Saiu e não voltou, mas dois funcionários de roupões verdes, pantufas e toucas acomodaram-na num quarto com mais duas mulheres. Então os pais puderam dormir em casa naquela noite. Dia seguinte voltaram e não a encontraram. Havia duas camas vazias e uma doente que dormia profundo. Deram-lhe alguns safanões delicados para acordá-la, mas parece que ela queria ficar dormindo. Com os olhos fechados perguntou "o que é?"
— Onde estão as pacientes? — perguntou a mãe com angústia na voz.
— As duas foram levadas à noite, mas parece que uma não resistiu.
Disse isso e voltou a dormir no abismo. Pai e mãe entraram em aflição e desembestaram correria ao posto de enfermagem saber o certo. Escutava-se o desespero deles pelo corredor e muitas pessoas vinham ver. Nisso veio também o doutor Asteróide. Ambos voaram-lhe em cima para dele exigir explicações. Nem o deixavam falar, que, ainda assim, mantinha-se calmo.
—Vamos até o quarto — precisou decretar. O que aconteceu com ela e com mais alguns ainda não sabemos explicar. O certo é que isso está me trazendo algum desgosto e nociva fama porque está fora do padrão profissional. Só não abandono isso porque o meu sonho de ajudar os doentes é muito maior do que eu. Mas confesso que essa loucura está ganhando vida própria e ficando maior que tudo.

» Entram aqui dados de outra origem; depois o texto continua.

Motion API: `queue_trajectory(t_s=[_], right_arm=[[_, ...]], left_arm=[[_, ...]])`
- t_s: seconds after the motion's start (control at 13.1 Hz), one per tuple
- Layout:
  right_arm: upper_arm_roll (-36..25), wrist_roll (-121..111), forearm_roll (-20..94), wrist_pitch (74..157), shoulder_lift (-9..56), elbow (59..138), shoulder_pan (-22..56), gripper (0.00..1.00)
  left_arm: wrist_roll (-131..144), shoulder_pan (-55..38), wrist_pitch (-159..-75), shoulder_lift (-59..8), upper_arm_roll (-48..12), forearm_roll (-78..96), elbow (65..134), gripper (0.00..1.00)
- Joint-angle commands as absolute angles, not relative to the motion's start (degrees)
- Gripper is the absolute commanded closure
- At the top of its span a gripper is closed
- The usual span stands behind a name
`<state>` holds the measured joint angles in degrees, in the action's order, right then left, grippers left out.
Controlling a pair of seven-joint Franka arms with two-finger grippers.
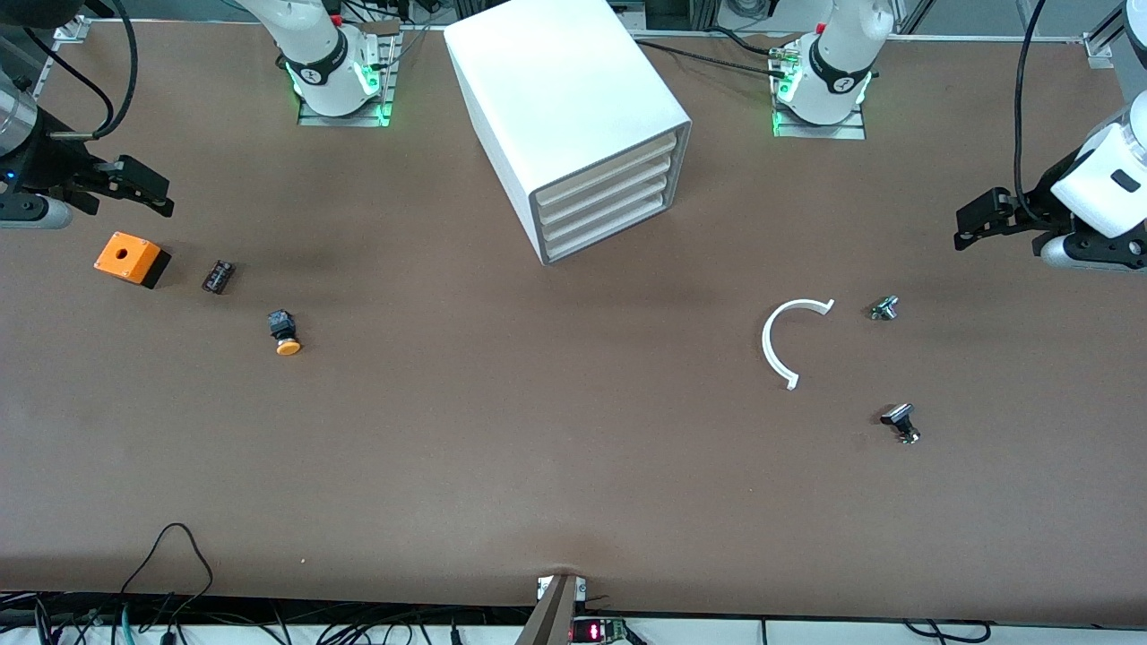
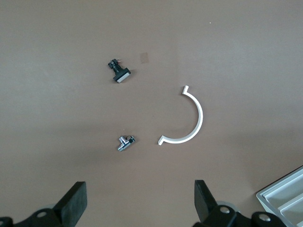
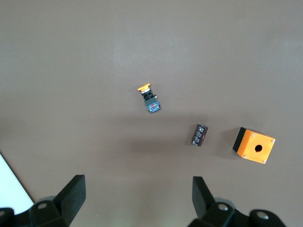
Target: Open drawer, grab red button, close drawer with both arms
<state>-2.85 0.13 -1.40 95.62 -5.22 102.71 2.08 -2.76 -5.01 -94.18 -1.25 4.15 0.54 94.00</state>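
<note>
All 4 drawers of the cabinet (image 1: 573, 125) sit closed — left gripper (image 2: 139, 208) and right gripper (image 3: 137, 205) hover over the table (image 1: 538, 448), fingers wide, empty.

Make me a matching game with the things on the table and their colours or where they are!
Things:
1. cabinet
2. box with a hole
3. curved piece
4. yellow-capped button

Clues:
A. orange, under the right gripper
B. white half ring toward the left arm's end, near the left gripper
C. lying on its side, nearer the front camera than the orange thing
D. white, four shut drawers, between the arm bases

Pairs: 1-D, 2-A, 3-B, 4-C
</note>
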Motion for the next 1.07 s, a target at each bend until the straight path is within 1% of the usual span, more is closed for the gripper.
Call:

Encontraram a paciente que havia dado aquela notícia trágica dormindo como desfalecida. Para surpresa geral a jovem sumida saiu andando sozinha do banheiro enxugando os cabelos. Abraçou os pais e contou que estava curada. Que fora levada dali na madrugada para uma sala com pessoas que a esperavam. Que o doutor disse que iam fazer nela uma cirurgia, mas que durante o procedimento ninguém tocou nela. Que fora trazida de volta e dormira bem o resto da noite. Quando acordou quis levantar-se e tomar um banho.
— O resto vocês já sabem.
Os pais procuraram o médico que não estava mais ali. Foi encontrado combinando no telefone móvel outra cirurgia para aquela noite, pois somente a noite sabia guardar os segredos dos fenômenos de assimetria.